Должен сказать, что она меня прямо ошарашила таким заявлением. Дело в том, что мысли мои, вращаясь вокруг судьбы несчастного Сидорова, сами собой съехали на описанный выше поступок юного Марлинского (когда он спровадил меня в Кащенку), — на его предательство, вполне иудинское действие. Эй, Марли, Марли, каким ты был, таким ты и остался, — думал я, имея ввиду все его нынешнее поведение с Бенедиктовым и Ликой, — Иуда Искариот, с той лишь разницей, что с тобой–то уж никак ничего не может случиться. Со всеми может: с Бенедиктовым, с Сарой, с Сидоровым, даже с Мариной Стефанной, а с тобой — ничего.
И тут вдруг Тома как раз сказала: «Да ничего с ним не случится», — а потом еще добавила: «Он и хочет и не хочет быть собой». Конечно, сказано это было о Сидорове, но я–то думал как раз о Марлинском. И вот почему это меня особенно поразило: как раз примерно в те годы, когда я побывал в Кащенке, любимой моей идеей была следующая: человек хочет и не хочет быть собой.
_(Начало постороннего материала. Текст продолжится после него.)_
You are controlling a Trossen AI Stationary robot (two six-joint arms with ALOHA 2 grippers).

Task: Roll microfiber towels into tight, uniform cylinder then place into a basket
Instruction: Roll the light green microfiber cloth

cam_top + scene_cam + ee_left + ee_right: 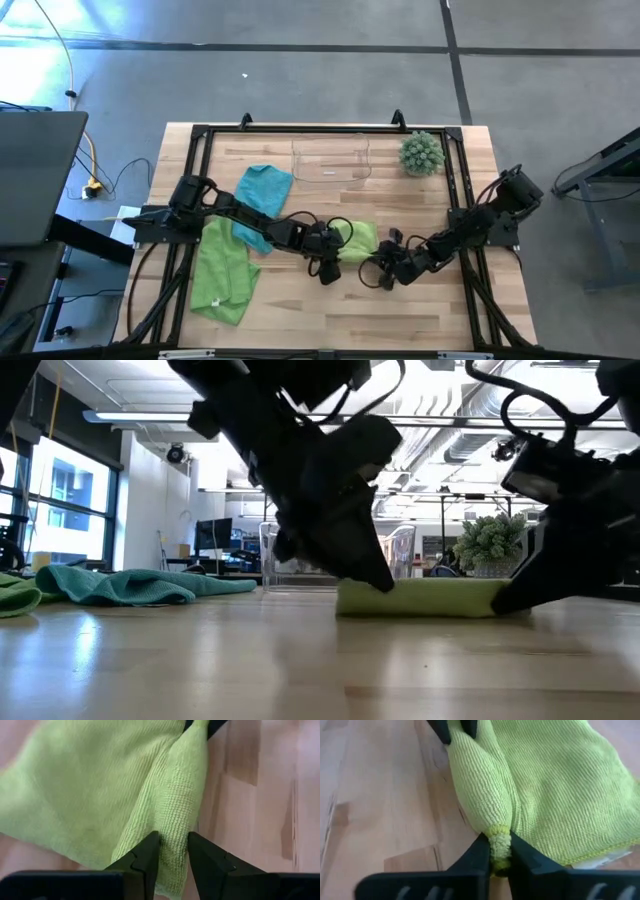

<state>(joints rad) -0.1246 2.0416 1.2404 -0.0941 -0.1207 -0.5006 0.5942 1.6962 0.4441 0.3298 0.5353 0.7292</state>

В то время я часто говорил с Марлинским об этом.
Конечно же, очень простая идея — что может быть проще этого диалектического выверта, этого парадокса, что человек — есть граница самого себя!? Но вот что забавно: ведь известно, что идея, запавшая в душу человека, при благоприятных условиях может оформить его по своему образу и подобию. Я вовсе не говорю, что эта идея (о границе) принадлежит мне — идеи летают в воздухе, — но будучи богом Гермесом, я могу смело утверждать, что это моя идея, идея герметичности.
Так вот, я говорю, что, попав в человека, идея может его никак не коснуться, а может сделать с ним кое-что, если человек приходится ей по вкусу. И вот что она сделала с Марлинским (перечтите еще разок его манифест) — полная заторможенность на границе поступка, полная обездвиженность, полное «ничего не случилось». Ведь что такое его «ничего не случилось»? — топтание на месте, невозможность выбрать, хотение и нехотение быть самим собой. Ведь я только сейчас, когда Томочка поставила рядом «ничего не случилось» и «хочет — не хочет», — только сейчас я узнал в его манифестах, в его ублюдочном поведении свою в общем–то абстрактную старую идею: «человек хочет и, одновременно, не хочет быть собой, ибо он живет на границе себя самого». Марли превратился в эту границу, границу ничто. Сукин сын!
Но Томочка? Лика? — ведь совсем недавно, когда я уничтожил Лику Смирнову, я подумал о ней то же самое: что она и хочет и не хочет быть собой. Интересно!